Keith Pontin

Personal information
- Full name: Keith Pontin
- Date of birth: 14 June 1956
- Place of birth: Pontyclun, Wales
- Date of death: 2 August 2020 (aged 64)
- Height: 6 ft 1 in (1.85 m)
- Position(s): Central defender

Senior career*
- Years: Team / Apps / (Gls)
- 1976–1983: Cardiff City / 193 / (5)
- 1983–1985: Merthyr Tydfil
- 1985–1991: Barry Town / 189 / (15)

International career
- Wales U21 / 1 / (0)
- 1980: Wales / 2 / (0)

= Keith Pontin =

Welsh footballer (1956–2020)

Keith Pontin (14 June 1956 – 2 August 2020) was a Welsh professional footballer who played as a central defender. Pontin began his career with Cardiff City, making nearly 200 league appearances and earning two caps for the Welsh national team.

He later played for Merthyr Tydfil and Barry Town. With the latter, he won several Welsh Football League titles and was appointed club captain, winning several player awards during his spell there.

==Club career==
Born in Pontyclun, Pontin began his career at Cardiff City, working his way through the youth system before making his debut in a 2–0 victory over Charlton Athletic on the opening day of the 1976–77 season. He returned to the reserves shortly afterwards due to the arrival of Paul Went from Portsmouth but was eventually recalled in September 1977 when Went was moved into a more attacking role. His impressive form over the next few seasons meant he missed very few matches for the Bluebirds and was called up for the Wales squad.

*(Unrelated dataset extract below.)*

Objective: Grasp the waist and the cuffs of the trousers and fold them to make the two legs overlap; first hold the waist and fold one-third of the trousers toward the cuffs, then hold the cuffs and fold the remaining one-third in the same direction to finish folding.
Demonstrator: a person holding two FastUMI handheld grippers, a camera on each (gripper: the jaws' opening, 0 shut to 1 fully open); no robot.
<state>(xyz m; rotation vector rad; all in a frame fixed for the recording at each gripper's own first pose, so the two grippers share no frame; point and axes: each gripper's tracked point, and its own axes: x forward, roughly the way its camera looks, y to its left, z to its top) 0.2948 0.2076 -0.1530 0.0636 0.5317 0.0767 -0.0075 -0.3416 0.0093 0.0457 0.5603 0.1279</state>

During the 1981–82 season he played in more matches than any other player in the squad but couldn't stop the club from being relegated. It was at the start of the following year that things turned sour for him at Ninian Park when he fell out with manager Len Ashurst after an argument and was allowed to leave the club to join Merthyr Tydfil.

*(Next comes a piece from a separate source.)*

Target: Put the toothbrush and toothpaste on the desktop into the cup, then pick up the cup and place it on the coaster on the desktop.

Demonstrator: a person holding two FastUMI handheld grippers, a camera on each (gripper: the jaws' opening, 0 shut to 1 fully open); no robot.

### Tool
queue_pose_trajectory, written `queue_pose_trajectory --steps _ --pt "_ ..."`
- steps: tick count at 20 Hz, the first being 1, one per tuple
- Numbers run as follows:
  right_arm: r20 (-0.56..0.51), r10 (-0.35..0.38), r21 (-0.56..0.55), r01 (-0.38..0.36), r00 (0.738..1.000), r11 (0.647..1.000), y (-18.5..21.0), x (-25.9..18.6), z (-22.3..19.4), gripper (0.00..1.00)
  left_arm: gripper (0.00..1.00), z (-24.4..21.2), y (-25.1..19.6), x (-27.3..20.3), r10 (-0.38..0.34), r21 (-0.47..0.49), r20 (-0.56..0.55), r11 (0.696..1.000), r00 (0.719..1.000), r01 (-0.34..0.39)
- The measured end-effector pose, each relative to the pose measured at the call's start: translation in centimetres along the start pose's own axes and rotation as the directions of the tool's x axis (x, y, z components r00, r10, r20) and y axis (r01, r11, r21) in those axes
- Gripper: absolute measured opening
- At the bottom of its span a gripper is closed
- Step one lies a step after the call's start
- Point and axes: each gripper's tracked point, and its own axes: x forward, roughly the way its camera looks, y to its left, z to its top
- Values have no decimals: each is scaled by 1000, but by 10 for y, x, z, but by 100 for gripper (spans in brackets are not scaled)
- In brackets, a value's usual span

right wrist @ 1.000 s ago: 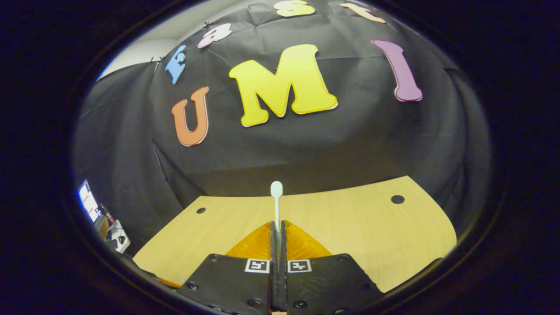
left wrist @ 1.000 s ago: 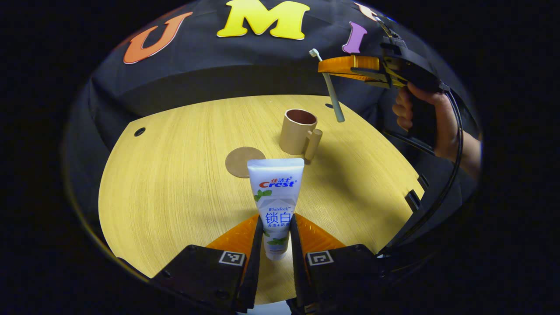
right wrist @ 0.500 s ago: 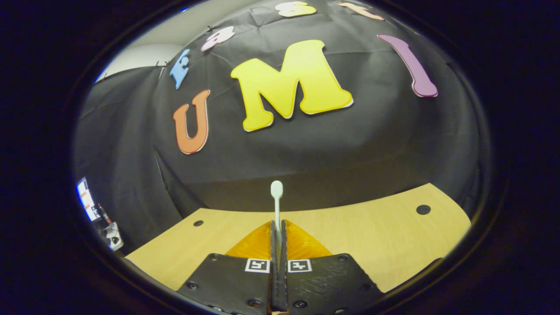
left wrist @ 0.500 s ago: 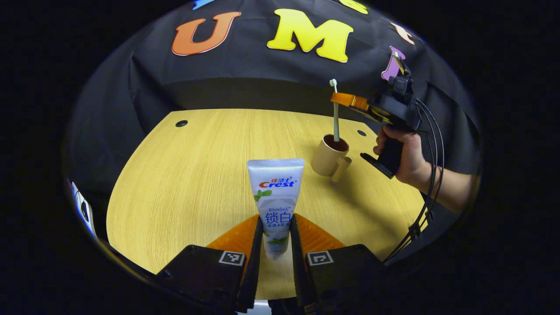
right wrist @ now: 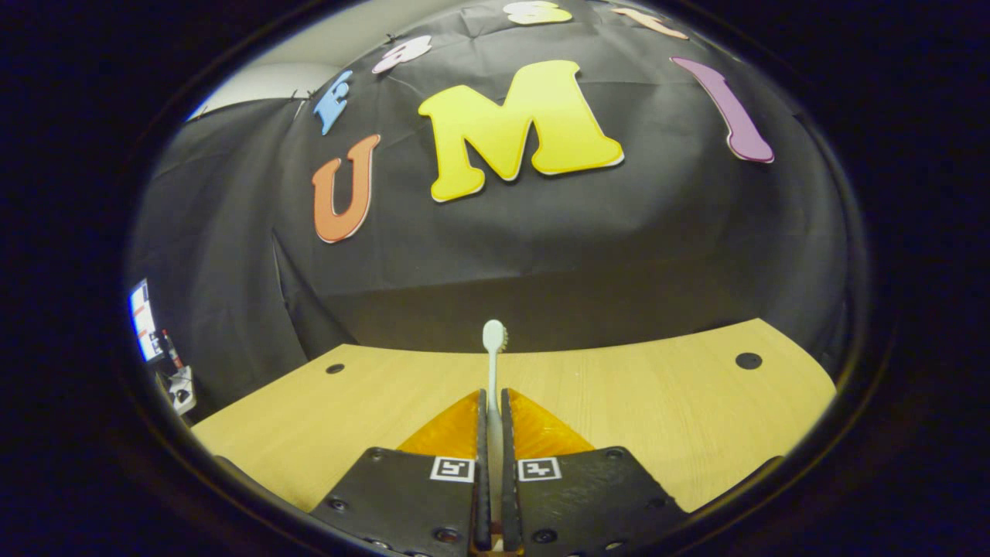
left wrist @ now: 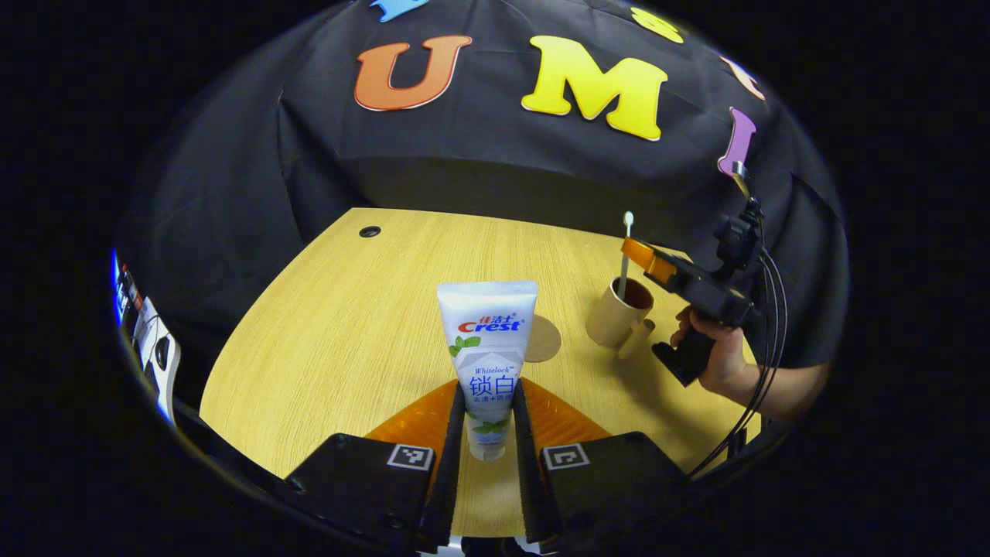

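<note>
The left gripper clasps a soft plastic toothpaste tube between both fingers, cap end down between them, the flat crimped end up; the tube is white and glossy with printed blue and green marks, broad at the top and narrowing toward the cap. It is held above the desktop, a pale wood-grain board with a rounded edge and a small dark round hole near its far left. Just beyond the tube lies the coaster, a thin tan disc, partly hidden behind the tube's right edge. To its right stands the cup, a matte tan cylinder with a dark inside and a stubby cylindrical handle facing the near right. The toothbrush, a slim pale stick with a small rounded head on top, stands nearly upright with its lower end inside the cup. The right gripper is at the brush's upper stem, held by a hand on its pistol-like grip, with cables trailing off it. In the right gripper view the brush rises straight between the fingers, bristles (short and fine) turned right; the fingers sit close on either side of the stem, though whether both press it cannot be told.
</note>
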Motion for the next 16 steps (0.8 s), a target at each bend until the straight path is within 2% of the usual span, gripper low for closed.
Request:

He signed for Barry Town in 1985. Club historian Jeff McInery described the signing as "quite a coup for Barry at the time" given Pontin's playing history. He made his debut for the club against Minehead in the FA Cup. Pontin's performances for Barry led him to be voted the club's Player's Player of the Season three times, in 1988, 1989 and 1991, and the Club's Player of the Season in 1987. During this time, he also helped the club to win Division One of the Welsh Football League in three consecutive seasons between 1986 and 1989. In his later years with Barry, he was appointed club captain and also briefly acted as assistant manager under Mel Donovan before leaving in 1991 having made more than 200 appearances in all competitions.

==International career==
Pontin earned one cap for Wales at under-21 level, and two for the senior team. He made his senior international debut in a 4–1 win over England on 17 May 1980. His second, and final, cap came four days later on 21 May in a 1–0 defeat to Scotland.

==Later life==
Pontin was married with two daughters. At the age of 59, Pontin was diagnosed with dementia, which his family attribute to his football career. He died on 2 August 2020 at the age of 64.
In 2022, a coroner's court in Pontypridd heard that a post-mortem examination found Pontin's cause of death was Chronic Traumatic Encephalopathy caused by repeated trauma to the head.